Per fortuna fin d’ora le forze di maggioranza di Centrodestra che sono al governo nel nostro Paese, FdI, Forza Italia e Lega puntano con le elezioni europee al cambio di passo e, quindi, ad una pesante revisione del provvedimento verde.

Il capo delegazione di Fratelli d’Italia-Ecr al Parlamento europeo, Carlo Fidanza ha dichiarato che “rimane un testo sbilanciato che comporta oneri eccessivi che non si sa come verranno finanziati, a maggior ragione in una nazione come la nostra fortemente provata dalla terribile esperienza del superbonus”, per cui “ci impegneremo a rimettere mano al provvedimento nella prossima legislatura”. Per forza Italia, il capogruppo al Pe Fulvio Martuscello assicura che: “La direttiva sulle case green è il primo provvedimento da cambiare nella prossima legislatura”… “dove non ci sarà spazio per l’estremismo ambientale”.

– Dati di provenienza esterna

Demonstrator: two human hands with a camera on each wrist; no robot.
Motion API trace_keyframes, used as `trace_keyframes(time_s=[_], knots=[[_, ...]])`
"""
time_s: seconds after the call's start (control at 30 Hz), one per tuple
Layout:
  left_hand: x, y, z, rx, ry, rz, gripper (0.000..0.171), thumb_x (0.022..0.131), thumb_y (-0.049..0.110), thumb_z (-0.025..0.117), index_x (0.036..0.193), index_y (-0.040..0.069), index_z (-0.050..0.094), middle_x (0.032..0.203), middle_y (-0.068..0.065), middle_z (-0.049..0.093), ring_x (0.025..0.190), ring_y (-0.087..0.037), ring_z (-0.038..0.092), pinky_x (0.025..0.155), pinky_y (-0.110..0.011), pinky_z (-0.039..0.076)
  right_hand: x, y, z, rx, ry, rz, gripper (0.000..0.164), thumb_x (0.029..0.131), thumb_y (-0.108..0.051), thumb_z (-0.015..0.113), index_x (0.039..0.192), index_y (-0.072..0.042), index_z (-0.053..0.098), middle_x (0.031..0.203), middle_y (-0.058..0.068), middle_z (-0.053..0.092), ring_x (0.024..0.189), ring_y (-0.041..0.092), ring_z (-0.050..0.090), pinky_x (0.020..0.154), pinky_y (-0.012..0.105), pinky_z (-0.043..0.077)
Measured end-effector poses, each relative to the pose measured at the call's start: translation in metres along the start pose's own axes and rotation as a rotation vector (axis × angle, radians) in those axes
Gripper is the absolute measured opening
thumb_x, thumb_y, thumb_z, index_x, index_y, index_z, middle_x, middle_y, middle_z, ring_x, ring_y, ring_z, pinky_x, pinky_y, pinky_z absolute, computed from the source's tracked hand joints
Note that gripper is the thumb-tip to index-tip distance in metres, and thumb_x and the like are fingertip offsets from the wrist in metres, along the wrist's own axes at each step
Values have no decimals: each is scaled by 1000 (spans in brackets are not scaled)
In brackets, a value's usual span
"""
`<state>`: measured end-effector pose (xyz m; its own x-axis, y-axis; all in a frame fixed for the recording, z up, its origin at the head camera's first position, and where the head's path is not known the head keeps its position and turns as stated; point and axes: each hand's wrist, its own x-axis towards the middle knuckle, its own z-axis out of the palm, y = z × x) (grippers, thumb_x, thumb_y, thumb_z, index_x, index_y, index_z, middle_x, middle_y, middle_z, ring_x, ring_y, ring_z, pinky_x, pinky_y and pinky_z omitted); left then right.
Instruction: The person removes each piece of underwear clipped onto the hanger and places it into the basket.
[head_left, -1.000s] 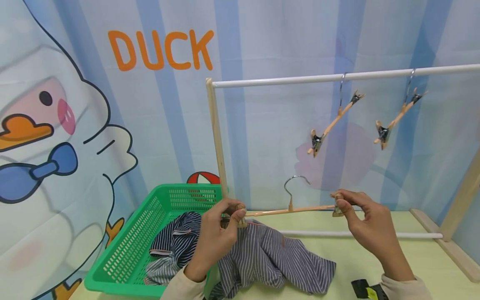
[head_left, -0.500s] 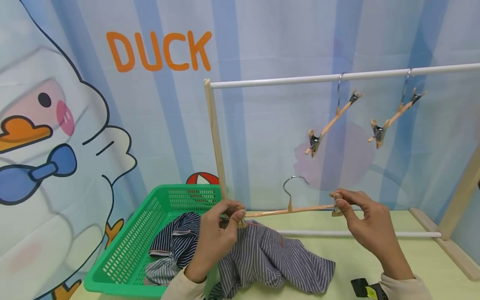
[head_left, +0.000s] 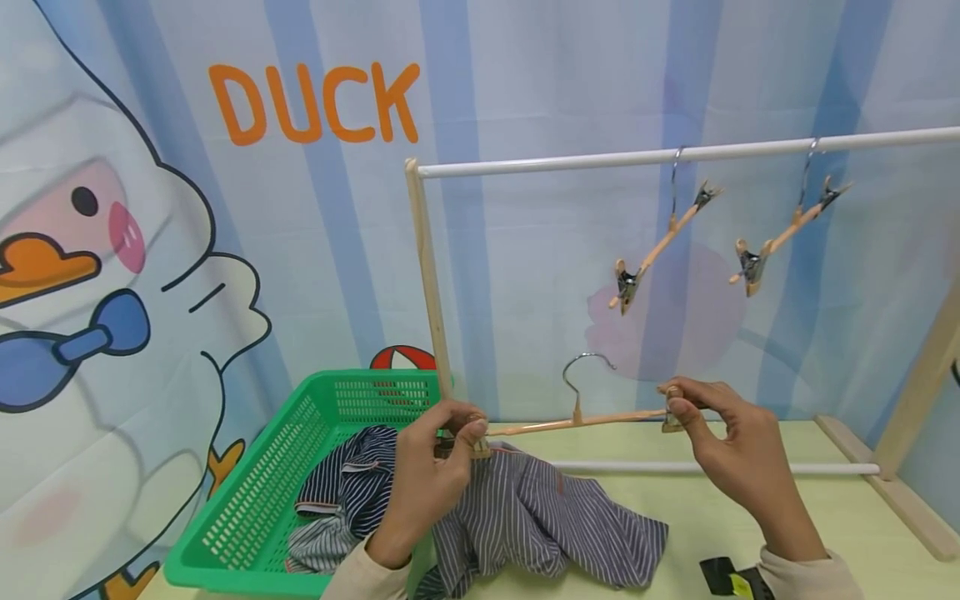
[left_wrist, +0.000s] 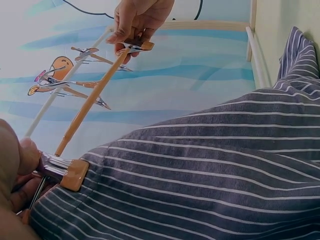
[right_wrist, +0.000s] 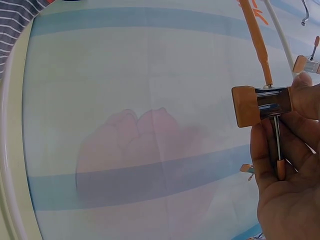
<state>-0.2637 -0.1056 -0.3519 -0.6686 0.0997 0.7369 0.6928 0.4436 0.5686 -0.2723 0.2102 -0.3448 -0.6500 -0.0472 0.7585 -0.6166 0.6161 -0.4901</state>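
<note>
A clip hanger (head_left: 618, 418) with a peach-coloured bar and metal hook is stretched between my hands. My left hand (head_left: 427, 479) pinches its left clip; in the left wrist view that clip's pad (left_wrist: 75, 175) lies over the edge of a grey striped garment (head_left: 547, 517). The garment droops from there onto the table, partly behind my forearm. With thumb and fingers, my right hand (head_left: 738, 442) pinches the right clip (right_wrist: 245, 106), which has no cloth in it. The garment's far end spreads to the right, below the bar.
A green basket (head_left: 225, 492) at the left holds dark striped clothes (head_left: 360, 475). Behind the hands stands a rack with a white rail (head_left: 555, 162), where two more clip hangers (head_left: 660, 246) hang. A black strap (head_left: 718, 575) lies near my right sleeve. A duck-print curtain backs the table.
Both hands keep their hold on the clips and barely move. The whole scene shifts slightly left in the head view.
</note>
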Motion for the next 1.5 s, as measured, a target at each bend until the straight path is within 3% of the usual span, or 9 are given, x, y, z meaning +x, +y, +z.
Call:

Ed il vicepremier Matteo Salvini ha annunciato che il suo partito “farà tutto il necessario, per fermare tasse patrimoniali green volute dalla sinistra. A giugno si volta pagina”. Dal nostro Governo anche il ministro all’Ambiente e alla sicurezza energetica, Gilberto Pichetto Fratin, ha sottolineato il lavoro fatto e ha ricordato l’opposizione “anche in modo duro, specialmente” quando la direttiva “ha preso uno sbandamento di tipo ideologico, incompatibile con la nostra cultura di fabbricare”. In ogni caso il ministro, che nel passato aveva avuto incomprensibili aperture poi rettificate, fortunatamente, ha ammesso che, la direttiva “non tiene conto di tutte le esigenze e delle caratteristiche del nostro Paese, anche se è migliorata molto”. E soprattutto ci fanno ben sperare le dichiarazioni del nostro premier Giorgia Meloni che giudica il testo approvato a Bruxelles: “Una direttiva pensata malissimo, senza tenere conto di alcuna specificità. E’ come se efficientare una casa di legno nella tundra finlandese fosse la stessa cosa di efficientare una casa in pietra in un borgo della Sicilia. Solamente dei burocrati chiusi in un palazzo di vetro”… “possono immaginare una cosa del genere. Siamo riusciti a ottenere risultati molto importanti, l’eliminazione dell’avanzamento di una classe energetica da raggiungere in pochi anni, una mazzata che sarebbe costata, mediamente, tra 40-70.000 euro ad abitazione. Per il momento lo abbiamo evitato, ora ogni governo avrà due anni di tempo per predisporre un piano nazionale per la riduzione delle emissioni inquinanti degli edifici”. Poi la promessa solenne: “Sono due anni”, assicura la Meloni, “che intendiamo utilizzare per provare a cambiare una normativa che rimane ancora molto, troppo sbilanciata e che per essere ragionevole, a monte, deve rispondere a una banale domanda a cui, però, non ha risposto nessuno finora: chi paga? Perché la risposta sarebbe stata: i cittadini. E allora non si può fare”.

Per tutto questo speriamo dunque in un nuovo Parlamento europeo che tenga conto delle peculiarità, della storia e della identità dei singoli popoli dell’Unione.